Blockchain and black swans: Food defense scares highlight the technology’s potential, say Irish researchers
18 Dec 2018 --- Blockchain technology provides an opportunity to bring greater efficiency, transparency and traceability to the exchanges in food supply chains and has the potential to play a key role in protecting food integrity, however, it is only part of the solution. This is according to Dr. Seamus O’Reilly from the Cork University Business School, who spoke about the opportunities and challenges for using blockchain in the Irish agrifood sector in light of a recent safefood funded collaborative University College Cork-Teagasc research project.
Events in recent years, such as the sale of horsemeat as beef, the deliberate contamination of strawberries with needles in Australia and the sale of Accord potatoes as early Queens in Ireland, highlight the topicality of the related issues of food fraud and food defense. All food businesses are exposed to such supply chain threats and vulnerabilities. If not prevented or adequately responded to, these may result in illness and death, as well as in economic and reputational damage to individual companies, and indeed the wider food industry. Blockchain may be part of the solution.
“There is a lot of hype about the technology and companies are very interested in seeing how it works, and some of the larger companies have even dipped their toes in the water with some commercial (tech/consultancy) companies to see how their company can be used as a use case,” Prof. Maeve Henchion, Principal Research Officer at Teagasc (Ireland’s Agriculture and Food Development Authority) tells FoodIngredientsFirst.
“The food industry is a low margin industry so once the hype dies down a bit, companies will have a stronger focus on how the technology can address their current needs rather than going along with the hype. They will focus on how the technology can add value to their business so that they can identify the right use cases. It will not be appropriate in all cases,” she adds.
For Henchion, blockchain needs to be seen in the context of the broader digitization of agriculture and food. “Having said that, however, perhaps the biggest potential is in the area of sustainability and claims that differentiate the product on the basis of enhanced sustainability, i.e., what we call credence attributes whereby consumers/customers need to believe an attribute is present rather than actually being able to verify it for themselves (e.g., claims that a product is organic rather than attributes that they can see relating to color, size, etc.),” she says.
Henchion notes a pilot scheme in the organic sector in Ireland involving the blockchain company Origin Chain and Glasson Farm.
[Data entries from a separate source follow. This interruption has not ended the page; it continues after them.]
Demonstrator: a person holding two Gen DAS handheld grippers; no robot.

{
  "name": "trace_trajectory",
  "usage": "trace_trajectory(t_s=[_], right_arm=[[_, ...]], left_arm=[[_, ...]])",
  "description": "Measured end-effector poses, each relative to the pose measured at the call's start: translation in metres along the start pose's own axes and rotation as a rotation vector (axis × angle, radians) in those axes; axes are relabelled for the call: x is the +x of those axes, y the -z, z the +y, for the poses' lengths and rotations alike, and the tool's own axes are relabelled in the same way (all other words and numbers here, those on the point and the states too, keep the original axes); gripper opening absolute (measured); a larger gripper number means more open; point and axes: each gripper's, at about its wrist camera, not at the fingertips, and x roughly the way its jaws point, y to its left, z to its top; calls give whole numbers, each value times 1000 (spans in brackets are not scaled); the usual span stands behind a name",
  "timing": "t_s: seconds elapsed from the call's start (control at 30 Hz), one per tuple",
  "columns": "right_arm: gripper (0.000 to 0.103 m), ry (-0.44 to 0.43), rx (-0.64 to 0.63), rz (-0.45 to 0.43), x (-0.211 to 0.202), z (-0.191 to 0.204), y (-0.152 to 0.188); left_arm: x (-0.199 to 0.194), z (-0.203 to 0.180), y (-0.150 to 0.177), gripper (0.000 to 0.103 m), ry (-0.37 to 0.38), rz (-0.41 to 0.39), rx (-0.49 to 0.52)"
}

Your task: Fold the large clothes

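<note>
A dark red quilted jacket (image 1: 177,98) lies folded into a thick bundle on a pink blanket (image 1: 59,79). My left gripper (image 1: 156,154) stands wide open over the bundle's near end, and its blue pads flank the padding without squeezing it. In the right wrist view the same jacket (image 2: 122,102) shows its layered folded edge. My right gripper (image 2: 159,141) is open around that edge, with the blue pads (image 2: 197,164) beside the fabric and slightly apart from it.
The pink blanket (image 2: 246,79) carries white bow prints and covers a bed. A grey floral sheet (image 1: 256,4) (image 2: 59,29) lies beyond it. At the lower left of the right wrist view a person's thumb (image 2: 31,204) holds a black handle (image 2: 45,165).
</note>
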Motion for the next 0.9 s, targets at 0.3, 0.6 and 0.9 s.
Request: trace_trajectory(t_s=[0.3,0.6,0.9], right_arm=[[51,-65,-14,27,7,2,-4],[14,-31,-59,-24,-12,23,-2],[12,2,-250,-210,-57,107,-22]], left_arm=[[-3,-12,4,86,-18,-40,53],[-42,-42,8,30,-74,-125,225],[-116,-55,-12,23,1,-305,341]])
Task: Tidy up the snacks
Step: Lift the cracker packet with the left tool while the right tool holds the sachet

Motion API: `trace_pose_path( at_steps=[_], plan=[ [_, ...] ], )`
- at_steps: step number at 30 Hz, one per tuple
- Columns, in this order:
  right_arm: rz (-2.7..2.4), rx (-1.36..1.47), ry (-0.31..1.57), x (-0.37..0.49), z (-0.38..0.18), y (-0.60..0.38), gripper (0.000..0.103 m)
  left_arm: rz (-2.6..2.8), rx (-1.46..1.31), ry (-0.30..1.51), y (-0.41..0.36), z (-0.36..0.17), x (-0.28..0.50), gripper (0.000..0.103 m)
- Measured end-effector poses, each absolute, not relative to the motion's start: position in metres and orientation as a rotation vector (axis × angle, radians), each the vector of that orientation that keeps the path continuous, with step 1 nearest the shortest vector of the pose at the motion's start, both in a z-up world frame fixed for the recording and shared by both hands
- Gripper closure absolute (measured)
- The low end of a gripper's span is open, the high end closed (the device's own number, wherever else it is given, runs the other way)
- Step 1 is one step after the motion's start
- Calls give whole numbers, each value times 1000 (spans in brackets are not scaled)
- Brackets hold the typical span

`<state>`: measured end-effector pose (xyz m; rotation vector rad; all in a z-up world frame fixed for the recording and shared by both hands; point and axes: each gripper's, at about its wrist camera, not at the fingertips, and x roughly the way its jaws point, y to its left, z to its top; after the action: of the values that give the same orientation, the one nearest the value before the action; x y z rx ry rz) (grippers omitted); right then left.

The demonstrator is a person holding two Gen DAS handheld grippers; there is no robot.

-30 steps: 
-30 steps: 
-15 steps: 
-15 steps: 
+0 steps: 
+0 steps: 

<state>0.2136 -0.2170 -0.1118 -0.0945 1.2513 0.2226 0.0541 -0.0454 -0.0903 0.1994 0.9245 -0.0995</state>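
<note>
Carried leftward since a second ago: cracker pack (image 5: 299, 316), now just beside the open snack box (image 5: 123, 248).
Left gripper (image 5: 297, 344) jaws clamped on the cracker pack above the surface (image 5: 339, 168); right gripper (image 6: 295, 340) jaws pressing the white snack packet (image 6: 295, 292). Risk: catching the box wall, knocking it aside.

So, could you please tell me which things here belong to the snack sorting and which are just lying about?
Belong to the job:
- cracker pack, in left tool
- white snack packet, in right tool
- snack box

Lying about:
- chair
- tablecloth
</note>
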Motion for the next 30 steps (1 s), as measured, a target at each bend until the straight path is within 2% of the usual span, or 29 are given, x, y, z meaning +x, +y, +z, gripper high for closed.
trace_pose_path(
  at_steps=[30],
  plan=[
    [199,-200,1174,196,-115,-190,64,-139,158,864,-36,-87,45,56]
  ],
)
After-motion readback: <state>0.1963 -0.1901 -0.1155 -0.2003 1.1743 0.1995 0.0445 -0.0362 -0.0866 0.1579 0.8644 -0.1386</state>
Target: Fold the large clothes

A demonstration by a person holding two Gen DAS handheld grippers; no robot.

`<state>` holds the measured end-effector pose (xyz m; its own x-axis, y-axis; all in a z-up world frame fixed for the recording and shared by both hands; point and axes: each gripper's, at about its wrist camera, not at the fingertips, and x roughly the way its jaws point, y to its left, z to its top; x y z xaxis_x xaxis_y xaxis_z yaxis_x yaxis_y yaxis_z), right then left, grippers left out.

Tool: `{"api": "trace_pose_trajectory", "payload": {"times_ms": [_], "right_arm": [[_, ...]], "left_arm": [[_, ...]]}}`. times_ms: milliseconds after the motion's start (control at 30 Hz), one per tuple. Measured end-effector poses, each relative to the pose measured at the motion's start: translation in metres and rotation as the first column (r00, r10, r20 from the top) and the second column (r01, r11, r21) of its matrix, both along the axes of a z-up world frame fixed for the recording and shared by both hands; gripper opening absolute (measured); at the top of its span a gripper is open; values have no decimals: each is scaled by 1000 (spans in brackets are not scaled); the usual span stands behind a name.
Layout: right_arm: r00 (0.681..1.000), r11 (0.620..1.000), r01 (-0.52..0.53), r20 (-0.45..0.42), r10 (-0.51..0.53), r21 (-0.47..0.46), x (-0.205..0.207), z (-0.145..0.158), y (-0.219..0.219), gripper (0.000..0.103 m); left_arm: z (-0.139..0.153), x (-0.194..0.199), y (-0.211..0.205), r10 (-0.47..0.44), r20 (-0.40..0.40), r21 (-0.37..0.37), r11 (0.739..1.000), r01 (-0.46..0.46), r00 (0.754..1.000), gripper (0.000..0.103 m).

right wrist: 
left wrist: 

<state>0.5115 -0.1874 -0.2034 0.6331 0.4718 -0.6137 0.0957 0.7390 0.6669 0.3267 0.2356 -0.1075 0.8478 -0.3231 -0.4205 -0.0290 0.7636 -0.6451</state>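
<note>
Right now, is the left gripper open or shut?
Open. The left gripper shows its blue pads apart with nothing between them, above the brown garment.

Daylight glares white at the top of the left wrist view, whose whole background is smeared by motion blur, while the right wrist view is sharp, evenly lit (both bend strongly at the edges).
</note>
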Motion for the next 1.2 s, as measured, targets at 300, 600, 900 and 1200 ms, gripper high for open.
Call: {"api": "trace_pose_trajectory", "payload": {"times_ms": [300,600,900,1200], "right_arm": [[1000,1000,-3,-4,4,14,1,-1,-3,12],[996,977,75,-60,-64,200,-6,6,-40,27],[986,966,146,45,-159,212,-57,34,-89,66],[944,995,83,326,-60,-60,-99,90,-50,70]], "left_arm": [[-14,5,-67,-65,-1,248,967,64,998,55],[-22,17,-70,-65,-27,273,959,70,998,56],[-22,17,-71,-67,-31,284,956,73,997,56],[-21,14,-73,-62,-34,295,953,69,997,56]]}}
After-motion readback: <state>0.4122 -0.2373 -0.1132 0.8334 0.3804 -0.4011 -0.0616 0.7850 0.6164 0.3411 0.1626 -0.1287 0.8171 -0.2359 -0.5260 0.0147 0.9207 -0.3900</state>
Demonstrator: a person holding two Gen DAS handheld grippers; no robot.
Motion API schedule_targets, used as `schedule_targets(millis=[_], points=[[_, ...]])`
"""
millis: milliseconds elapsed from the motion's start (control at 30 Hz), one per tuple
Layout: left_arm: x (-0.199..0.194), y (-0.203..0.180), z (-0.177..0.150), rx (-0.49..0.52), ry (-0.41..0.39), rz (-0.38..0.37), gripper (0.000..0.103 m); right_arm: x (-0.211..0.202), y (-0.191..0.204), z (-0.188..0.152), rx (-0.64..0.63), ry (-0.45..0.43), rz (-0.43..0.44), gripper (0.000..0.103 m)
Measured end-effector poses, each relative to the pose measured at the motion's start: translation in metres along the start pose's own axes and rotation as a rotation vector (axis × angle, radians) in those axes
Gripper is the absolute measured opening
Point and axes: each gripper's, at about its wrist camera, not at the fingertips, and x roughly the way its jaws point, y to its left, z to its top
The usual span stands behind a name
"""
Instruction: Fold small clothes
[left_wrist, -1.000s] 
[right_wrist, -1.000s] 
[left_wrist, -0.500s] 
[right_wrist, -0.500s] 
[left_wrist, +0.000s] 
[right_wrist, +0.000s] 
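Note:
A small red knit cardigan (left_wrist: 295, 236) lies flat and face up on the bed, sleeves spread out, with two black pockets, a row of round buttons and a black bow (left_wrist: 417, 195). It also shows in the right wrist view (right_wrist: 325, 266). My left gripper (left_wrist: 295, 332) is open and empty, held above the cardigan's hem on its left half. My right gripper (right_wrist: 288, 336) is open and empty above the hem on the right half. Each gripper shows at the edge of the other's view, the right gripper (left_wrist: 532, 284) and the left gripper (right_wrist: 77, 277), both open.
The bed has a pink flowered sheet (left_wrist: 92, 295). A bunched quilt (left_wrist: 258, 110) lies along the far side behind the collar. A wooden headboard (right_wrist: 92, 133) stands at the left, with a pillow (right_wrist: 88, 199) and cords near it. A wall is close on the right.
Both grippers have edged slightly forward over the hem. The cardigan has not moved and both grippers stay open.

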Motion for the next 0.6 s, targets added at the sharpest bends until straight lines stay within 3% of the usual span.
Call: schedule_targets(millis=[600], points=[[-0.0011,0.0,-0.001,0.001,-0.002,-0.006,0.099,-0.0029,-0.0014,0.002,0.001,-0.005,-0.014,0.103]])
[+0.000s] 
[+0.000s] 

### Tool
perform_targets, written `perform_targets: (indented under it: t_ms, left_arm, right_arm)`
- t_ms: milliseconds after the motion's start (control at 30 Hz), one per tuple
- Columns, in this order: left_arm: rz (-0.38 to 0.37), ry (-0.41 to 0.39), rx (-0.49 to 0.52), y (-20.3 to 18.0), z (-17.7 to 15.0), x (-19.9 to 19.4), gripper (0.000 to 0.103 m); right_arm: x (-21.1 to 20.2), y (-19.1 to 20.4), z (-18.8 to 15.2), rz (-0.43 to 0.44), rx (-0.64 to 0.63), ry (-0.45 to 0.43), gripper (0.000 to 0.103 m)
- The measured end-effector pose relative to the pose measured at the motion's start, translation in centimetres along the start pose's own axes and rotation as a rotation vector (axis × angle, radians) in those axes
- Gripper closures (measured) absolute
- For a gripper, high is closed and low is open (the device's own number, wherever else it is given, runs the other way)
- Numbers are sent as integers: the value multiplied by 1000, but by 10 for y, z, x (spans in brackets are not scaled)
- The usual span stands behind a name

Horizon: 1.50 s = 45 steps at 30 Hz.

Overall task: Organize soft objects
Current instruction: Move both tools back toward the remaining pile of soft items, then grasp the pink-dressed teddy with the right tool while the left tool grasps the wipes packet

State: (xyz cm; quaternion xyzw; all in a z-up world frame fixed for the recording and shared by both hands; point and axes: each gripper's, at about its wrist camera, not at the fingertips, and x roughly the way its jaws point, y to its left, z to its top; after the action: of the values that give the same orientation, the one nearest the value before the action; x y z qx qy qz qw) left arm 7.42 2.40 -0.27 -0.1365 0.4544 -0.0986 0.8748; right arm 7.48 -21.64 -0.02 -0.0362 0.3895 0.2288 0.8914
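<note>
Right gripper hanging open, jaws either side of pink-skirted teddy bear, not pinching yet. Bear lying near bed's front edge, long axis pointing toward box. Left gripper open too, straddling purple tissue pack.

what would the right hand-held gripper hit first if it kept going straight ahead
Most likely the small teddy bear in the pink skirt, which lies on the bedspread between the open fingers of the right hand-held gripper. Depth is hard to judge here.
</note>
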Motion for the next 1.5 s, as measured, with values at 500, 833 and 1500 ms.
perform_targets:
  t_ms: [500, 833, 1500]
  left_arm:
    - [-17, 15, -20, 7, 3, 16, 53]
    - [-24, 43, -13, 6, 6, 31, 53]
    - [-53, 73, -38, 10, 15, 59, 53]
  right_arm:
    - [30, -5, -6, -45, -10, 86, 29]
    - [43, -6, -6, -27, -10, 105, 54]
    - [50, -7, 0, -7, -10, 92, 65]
With 1.6 percent of Irish farmland certified organic (73,000 hectares) and 1,700+ organic producers registered across four certifying bodies, blockchain technology can help offer an additional traceability guarantee back to the farm.
Increasing globalization and pressures to reduce costs and improve efficiencies, has increased food supply chain complexity, and given rise to concerns about black swan events – high impact but low probability events. These conditions increase food firms’ vulnerability to adulteration of products through both fraud (for economic gain, e.g., the horsemeat scandal) and threat (for psychological or ideological reasons).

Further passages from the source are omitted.